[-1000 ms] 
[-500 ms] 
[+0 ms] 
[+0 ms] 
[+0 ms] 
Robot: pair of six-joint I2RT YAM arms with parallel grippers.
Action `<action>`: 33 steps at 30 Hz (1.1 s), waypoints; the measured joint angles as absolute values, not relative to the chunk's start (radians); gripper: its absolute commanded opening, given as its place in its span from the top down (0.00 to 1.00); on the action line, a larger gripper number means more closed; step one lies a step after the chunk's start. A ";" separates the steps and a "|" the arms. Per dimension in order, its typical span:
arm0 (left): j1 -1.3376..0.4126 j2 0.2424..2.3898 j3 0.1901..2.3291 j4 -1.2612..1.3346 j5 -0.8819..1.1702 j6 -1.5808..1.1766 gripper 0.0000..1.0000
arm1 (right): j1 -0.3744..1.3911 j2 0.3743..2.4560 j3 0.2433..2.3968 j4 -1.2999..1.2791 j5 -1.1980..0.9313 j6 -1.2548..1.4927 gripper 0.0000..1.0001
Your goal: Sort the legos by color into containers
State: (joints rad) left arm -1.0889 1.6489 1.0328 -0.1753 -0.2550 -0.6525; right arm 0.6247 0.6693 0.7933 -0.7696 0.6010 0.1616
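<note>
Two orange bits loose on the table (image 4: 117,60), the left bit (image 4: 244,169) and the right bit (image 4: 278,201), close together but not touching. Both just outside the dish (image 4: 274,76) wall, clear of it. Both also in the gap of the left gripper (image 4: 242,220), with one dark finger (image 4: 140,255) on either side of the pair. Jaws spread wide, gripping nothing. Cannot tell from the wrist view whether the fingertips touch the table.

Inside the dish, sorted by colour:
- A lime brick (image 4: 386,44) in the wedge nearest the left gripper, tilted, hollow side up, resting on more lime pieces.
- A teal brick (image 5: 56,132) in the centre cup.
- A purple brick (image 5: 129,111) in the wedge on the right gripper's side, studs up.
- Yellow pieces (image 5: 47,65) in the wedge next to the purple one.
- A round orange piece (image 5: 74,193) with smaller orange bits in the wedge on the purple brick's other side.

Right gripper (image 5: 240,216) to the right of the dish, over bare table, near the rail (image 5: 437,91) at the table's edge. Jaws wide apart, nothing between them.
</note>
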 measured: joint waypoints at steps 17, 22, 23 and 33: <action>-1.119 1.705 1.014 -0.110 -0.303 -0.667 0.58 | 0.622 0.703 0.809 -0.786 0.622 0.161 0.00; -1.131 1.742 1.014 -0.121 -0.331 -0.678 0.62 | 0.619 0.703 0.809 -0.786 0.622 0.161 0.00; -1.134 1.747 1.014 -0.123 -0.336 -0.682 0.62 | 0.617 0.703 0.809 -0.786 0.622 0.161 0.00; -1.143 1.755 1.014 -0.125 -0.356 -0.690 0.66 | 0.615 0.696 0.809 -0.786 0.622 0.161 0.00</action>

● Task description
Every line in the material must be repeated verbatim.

● Solution below
[-1000 ms] 
[-500 ms] 
[+0 ms] 
[+0 ms] 
[+0 ms] 
Robot: pair of six-joint I2RT YAM arms with parallel grippers.
Action `<action>`: 33 steps at 30 Hz (1.1 s), waypoints; the measured joint angles as absolute values, not relative to the chunk's start (radians); gripper: its absolute commanded opening, given as its place in its span from the top down (0.00 to 1.00); on the action line, a larger gripper number means more closed; step one lies a step after the chunk's start. A ";" separates the steps and a "|" the arms. Per dimension in order, its typical span:
arm0 (left): j1 -1.3376..0.4126 j2 0.2424..2.3898 j3 0.1901..2.3291 j4 -1.2612..1.3346 j5 -0.8819..1.1702 j6 -1.5808..1.1766 gripper 0.0000..1.0000
arm1 (right): j1 -0.3744..1.3911 j2 0.3743..2.4560 j3 0.2433..2.3968 j4 -1.2999..1.2791 j5 -1.1980..0.9313 j6 -1.2548..1.4927 gripper 0.0000..1.0001
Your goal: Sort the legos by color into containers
State: (joints rad) left arm -1.0889 1.6489 1.0328 -0.1753 -0.2550 -0.6525; right arm 0.6247 0.6693 0.7933 -0.7696 0.6010 0.1616
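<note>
Two orange bits loose on the table (image 4: 117,60), the left bit (image 4: 244,169) and the right bit (image 4: 278,201), close together but not touching. Both just outside the dish (image 4: 274,76) wall, clear of it. Both also in the gap of the left gripper (image 4: 242,220), with one dark finger (image 4: 140,255) on either side of the pair. Jaws spread wide, gripping nothing. Cannot tell from the wrist view whether the fingertips touch the table.

Inside the dish, sorted by colour:
- A lime brick (image 4: 386,44) in the wedge nearest the left gripper, tilted, hollow side up, resting on more lime pieces.
- A teal brick (image 5: 56,132) in the centre cup.
- A purple brick (image 5: 129,111) in the wedge on the right gripper's side, studs up.
- Yellow pieces (image 5: 47,65) in the wedge next to the purple one.
- A round orange piece (image 5: 74,193) with smaller orange bits in the wedge on the purple brick's other side.

Right gripper (image 5: 240,216) to the right of the dish, over bare table, near the rail (image 5: 437,91) at the table's edge. Jaws wide apart, nothing between them.
</note>
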 measured: joint waypoints at steps 17, 22, 23 and 33: <action>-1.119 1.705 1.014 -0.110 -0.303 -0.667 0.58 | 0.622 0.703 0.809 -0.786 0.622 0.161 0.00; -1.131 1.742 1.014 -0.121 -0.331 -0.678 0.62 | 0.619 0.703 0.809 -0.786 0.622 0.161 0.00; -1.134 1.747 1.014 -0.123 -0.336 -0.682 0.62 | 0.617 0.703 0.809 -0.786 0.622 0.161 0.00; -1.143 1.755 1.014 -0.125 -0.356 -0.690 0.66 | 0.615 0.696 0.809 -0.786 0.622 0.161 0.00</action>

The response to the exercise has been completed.